§ **Aim of the exercise**: Somewhere below are a line with "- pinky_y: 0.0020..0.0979" and a later line with "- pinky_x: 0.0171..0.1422". Output exactly those lines and all lines between them.

**** Record excerpts

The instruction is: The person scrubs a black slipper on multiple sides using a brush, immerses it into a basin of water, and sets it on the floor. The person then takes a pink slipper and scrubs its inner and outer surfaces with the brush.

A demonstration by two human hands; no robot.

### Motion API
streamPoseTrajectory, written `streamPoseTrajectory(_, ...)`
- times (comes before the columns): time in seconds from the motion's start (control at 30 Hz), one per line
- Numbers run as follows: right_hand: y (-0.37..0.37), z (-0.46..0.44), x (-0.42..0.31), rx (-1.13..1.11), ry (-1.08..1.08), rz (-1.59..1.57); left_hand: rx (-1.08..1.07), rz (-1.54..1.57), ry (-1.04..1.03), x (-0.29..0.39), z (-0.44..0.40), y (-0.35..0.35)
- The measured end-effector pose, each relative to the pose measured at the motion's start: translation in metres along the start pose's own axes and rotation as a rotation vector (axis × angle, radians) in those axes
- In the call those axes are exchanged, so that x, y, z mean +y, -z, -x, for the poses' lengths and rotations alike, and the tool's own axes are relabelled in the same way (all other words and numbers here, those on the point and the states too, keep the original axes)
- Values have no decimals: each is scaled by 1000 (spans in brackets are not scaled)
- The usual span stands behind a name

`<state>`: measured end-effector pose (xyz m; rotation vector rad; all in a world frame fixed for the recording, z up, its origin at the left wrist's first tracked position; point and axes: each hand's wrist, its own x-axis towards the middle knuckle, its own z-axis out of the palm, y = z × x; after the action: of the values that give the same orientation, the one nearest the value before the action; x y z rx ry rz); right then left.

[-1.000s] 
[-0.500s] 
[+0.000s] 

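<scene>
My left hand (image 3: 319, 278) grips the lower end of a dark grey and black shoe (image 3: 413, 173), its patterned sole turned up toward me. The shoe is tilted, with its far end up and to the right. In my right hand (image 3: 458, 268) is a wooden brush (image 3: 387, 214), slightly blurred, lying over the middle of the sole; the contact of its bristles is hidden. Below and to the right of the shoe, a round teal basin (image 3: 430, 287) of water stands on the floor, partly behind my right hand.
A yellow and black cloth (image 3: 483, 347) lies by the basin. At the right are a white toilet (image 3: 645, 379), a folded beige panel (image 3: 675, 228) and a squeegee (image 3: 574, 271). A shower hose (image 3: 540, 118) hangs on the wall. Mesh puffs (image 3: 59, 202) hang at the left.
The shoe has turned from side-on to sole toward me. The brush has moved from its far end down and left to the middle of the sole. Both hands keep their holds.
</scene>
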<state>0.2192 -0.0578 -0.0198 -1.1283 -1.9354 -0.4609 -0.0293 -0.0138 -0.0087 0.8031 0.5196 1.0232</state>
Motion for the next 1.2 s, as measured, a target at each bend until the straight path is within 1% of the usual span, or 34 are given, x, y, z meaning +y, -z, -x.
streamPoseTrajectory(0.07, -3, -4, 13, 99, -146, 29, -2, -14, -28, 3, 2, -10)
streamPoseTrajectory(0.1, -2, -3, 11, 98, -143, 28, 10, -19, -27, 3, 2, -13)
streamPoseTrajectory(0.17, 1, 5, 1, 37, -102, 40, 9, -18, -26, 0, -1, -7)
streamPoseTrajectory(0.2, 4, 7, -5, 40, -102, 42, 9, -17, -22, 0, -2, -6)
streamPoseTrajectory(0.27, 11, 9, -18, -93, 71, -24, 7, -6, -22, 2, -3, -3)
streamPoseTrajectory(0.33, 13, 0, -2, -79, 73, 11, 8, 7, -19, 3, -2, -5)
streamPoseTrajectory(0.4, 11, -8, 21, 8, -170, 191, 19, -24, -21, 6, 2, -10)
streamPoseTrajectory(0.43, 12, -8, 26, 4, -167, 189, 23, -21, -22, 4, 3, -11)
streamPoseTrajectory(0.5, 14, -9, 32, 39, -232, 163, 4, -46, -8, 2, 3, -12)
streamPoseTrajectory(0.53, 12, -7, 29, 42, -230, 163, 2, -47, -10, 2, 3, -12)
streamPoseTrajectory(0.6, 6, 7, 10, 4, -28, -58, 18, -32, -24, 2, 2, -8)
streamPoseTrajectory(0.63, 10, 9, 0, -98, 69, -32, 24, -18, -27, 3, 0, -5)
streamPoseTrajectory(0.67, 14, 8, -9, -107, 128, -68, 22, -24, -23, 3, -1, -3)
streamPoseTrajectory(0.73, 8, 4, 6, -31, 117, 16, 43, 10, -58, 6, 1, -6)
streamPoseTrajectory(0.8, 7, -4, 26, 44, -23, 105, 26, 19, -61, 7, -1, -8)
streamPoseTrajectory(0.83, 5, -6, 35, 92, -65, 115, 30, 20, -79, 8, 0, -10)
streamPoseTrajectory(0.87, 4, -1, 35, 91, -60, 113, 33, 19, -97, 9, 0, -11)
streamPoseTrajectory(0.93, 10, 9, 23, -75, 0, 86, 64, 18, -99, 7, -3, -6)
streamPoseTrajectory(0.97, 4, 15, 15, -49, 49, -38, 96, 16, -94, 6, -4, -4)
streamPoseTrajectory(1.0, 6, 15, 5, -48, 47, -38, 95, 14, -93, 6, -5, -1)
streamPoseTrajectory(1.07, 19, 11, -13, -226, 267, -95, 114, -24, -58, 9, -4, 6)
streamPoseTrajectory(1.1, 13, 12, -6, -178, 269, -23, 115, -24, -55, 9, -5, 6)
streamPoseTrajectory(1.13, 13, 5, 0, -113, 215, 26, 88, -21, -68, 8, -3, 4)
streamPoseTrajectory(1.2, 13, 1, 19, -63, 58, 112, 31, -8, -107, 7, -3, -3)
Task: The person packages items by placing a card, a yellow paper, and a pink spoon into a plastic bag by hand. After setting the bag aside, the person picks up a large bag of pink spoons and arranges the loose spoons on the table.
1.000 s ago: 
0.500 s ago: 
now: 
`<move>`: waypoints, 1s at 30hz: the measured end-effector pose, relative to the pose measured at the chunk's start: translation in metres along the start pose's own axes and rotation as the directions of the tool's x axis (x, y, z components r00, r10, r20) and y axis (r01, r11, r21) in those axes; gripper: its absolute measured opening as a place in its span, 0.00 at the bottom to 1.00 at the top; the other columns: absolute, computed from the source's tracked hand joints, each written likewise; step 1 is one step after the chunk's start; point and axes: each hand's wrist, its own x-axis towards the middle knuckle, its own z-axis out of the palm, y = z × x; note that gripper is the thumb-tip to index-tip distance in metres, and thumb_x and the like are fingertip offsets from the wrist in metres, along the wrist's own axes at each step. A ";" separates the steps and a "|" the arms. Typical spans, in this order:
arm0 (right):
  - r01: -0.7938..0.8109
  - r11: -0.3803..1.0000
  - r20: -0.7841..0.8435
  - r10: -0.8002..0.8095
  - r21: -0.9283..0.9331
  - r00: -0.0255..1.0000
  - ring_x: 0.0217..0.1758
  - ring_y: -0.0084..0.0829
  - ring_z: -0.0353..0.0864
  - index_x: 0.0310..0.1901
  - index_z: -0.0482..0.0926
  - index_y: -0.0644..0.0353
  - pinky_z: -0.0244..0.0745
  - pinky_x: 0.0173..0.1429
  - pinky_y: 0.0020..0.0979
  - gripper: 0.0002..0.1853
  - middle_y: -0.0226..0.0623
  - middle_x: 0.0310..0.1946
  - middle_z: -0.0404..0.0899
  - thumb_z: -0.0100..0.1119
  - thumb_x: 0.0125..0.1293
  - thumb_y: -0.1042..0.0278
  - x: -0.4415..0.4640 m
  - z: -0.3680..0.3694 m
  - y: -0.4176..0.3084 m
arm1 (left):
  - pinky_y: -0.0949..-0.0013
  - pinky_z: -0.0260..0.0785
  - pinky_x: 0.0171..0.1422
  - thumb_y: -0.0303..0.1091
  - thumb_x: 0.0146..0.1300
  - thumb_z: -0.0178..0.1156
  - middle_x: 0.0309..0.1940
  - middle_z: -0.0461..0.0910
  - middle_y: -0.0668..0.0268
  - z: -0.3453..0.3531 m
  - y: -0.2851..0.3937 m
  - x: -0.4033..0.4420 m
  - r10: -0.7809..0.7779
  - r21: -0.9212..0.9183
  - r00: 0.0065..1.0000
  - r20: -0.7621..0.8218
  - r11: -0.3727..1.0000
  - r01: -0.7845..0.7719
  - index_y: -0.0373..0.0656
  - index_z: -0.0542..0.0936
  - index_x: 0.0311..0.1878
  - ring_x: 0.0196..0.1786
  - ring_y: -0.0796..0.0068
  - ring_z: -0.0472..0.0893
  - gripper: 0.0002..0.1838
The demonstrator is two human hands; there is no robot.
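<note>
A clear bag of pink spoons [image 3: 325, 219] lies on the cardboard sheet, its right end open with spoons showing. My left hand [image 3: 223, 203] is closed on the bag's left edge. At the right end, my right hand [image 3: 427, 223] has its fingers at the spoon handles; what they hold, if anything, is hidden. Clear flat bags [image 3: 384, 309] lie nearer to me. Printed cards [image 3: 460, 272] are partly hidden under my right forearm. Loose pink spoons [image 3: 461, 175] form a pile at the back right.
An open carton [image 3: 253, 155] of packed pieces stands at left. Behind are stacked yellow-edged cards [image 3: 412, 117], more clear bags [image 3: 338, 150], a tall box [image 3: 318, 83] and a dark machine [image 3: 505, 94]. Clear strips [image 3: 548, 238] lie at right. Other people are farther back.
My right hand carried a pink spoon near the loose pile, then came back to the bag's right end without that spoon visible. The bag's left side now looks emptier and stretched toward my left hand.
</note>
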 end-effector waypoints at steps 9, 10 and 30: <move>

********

§ **Your solution**:
  - pinky_y: 0.0020..0.0979
  - gripper: 0.0002..0.1853
  - middle_y: -0.0226..0.0623
  - middle_x: 0.0310..0.1946
  - middle_z: -0.0404..0.0899
  - thumb_z: -0.0100..0.1119
  - thumb_x: 0.0125..0.1293
  - thumb_y: -0.1042..0.0278
  - x: -0.4415..0.4640 m
  - z: -0.3680..0.3694 m
  - y: -0.4176..0.3084 m
arm1 (left):
  - pinky_y: -0.0949..-0.0013
  - pinky_z: -0.0260..0.0785
  - pinky_x: 0.0171..0.1422

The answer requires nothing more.